[Data block]

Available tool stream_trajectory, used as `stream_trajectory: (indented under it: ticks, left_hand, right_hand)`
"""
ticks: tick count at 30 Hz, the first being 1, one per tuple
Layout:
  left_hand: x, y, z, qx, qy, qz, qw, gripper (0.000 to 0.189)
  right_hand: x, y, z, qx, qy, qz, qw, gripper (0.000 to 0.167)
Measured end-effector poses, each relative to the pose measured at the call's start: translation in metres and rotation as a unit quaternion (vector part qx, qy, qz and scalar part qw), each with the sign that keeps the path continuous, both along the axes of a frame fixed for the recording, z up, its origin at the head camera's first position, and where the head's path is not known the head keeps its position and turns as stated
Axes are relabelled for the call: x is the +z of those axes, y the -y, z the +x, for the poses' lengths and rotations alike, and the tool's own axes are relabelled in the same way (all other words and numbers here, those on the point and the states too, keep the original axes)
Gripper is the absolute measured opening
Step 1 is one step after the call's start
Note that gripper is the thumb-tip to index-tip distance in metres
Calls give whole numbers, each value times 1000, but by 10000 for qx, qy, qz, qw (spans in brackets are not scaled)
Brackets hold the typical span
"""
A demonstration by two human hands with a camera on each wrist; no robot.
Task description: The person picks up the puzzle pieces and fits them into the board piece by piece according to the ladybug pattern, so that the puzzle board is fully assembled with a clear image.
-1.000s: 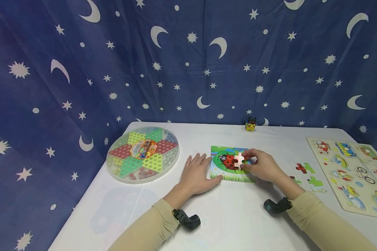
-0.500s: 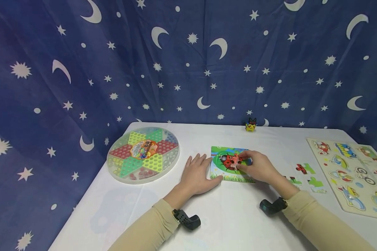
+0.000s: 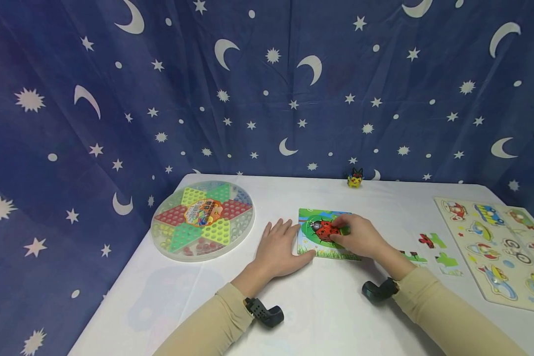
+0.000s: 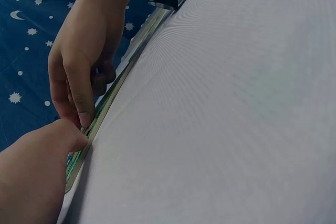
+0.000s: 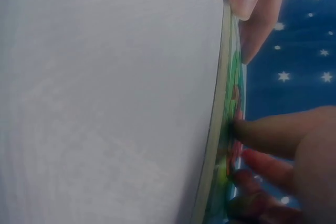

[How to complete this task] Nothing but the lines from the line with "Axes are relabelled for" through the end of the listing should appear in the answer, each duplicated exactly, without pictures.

[Solution to the exercise]
Axes are relabelled for the call: x is the +z of those axes, y the -y, z the +x, for the poses' lengths and rotations alike, and the tool's own axes are relabelled in the same way (all other words and numbers here, those on the point and the states too, keep the original axes)
Gripper is the absolute measured opening
Step 1 is one step after the call's start
Note that gripper is the thumb-tip to index-tip distance in metres
Calls give whole numbers, each value times 1000, but by 10000 for qx, qy, qz, qw (spans in brackets are not scaled)
Brackets hold the typical span
"""
A demonstration by two human hands with a camera on each wrist; no robot.
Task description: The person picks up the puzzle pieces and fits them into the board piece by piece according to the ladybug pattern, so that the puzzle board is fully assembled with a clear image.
-1.000s: 
-0.500s: 
+0.000s: 
+0.000s: 
+0.000s: 

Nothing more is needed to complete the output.